1. A method for determining the probability of depression, characterized in that, The method includes: The brainwave signal data of the patient to be tested is acquired to obtain the target brainwave signal data. The target brainwave signal data is filtered using a preset filter to obtain a dataset with N windows after filtering. N datasets are input into a preset prediction model to obtain N prediction labels. The prediction model is a model trained on a target training set. The target training set is a combination of a first training set and a second training set. The first training set includes the initial EEG signal data of multiple subjects. The second training set includes denoised data generated by a conditional diffusion model based on the initial EEG signal data of multiple subjects, first information, and second information. The first information is the subject's identification information, and the second information is the label information indicating whether the subject has depression. The number of target labels in the predicted labels is obtained, and the proportion of the number of target labels in the N predicted labels is determined as the probability that the patient to be tested has depression; wherein, the target label is a label that characterizes having depression.

2. The method according to claim 1, characterized in that, Data was generated by denoising and outputting initial EEG signal data, first information, and second information from multiple subjects using a conditional diffusion model, including: Initial EEG signal data from multiple subjects were acquired, and the initial EEG signal data were globally averaged to obtain reference EEG signal data. The reference EEG signal data was then filtered using a preset filter to obtain the filtered initial training set. The initial training set is input into the conditional diffusion model, and forward noise is added to the initial training set to obtain forward-noise data.
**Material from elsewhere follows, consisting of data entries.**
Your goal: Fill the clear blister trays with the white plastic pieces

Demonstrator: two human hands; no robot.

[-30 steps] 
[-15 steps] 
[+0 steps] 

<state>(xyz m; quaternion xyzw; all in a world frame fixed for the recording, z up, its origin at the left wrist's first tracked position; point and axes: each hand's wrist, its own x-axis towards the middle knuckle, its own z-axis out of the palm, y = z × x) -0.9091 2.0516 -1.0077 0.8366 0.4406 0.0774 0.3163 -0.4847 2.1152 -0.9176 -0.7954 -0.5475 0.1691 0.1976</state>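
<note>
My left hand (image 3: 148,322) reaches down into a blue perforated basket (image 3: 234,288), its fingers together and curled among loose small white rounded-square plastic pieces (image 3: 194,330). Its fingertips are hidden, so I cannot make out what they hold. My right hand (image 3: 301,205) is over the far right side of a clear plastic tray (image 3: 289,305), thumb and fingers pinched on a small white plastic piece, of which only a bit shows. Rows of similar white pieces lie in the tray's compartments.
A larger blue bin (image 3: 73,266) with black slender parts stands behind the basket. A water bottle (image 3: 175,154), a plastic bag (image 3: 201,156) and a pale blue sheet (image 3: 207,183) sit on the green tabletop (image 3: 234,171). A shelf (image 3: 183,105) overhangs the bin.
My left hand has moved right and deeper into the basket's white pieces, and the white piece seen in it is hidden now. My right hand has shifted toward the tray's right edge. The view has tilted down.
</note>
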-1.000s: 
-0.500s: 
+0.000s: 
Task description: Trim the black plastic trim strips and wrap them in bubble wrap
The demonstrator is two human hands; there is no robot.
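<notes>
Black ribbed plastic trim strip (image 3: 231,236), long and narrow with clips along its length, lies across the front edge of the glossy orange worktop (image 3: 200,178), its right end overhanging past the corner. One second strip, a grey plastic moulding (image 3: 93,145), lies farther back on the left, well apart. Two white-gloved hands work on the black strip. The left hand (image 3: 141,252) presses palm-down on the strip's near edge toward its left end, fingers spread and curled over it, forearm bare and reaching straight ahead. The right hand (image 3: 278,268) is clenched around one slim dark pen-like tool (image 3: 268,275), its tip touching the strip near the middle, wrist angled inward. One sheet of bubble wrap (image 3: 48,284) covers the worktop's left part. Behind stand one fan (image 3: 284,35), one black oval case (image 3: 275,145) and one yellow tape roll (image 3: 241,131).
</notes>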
The first information and the second information are then input into the conditional diffusion model to train the conditional diffusion model to predict the noise of the forward-noise data, thereby obtaining the trained conditional diffusion model. The random noise, the subject's first information, and the second information are then input into the trained conditional diffusion model to perform reverse denoising on the random noise, resulting in denoised generated data.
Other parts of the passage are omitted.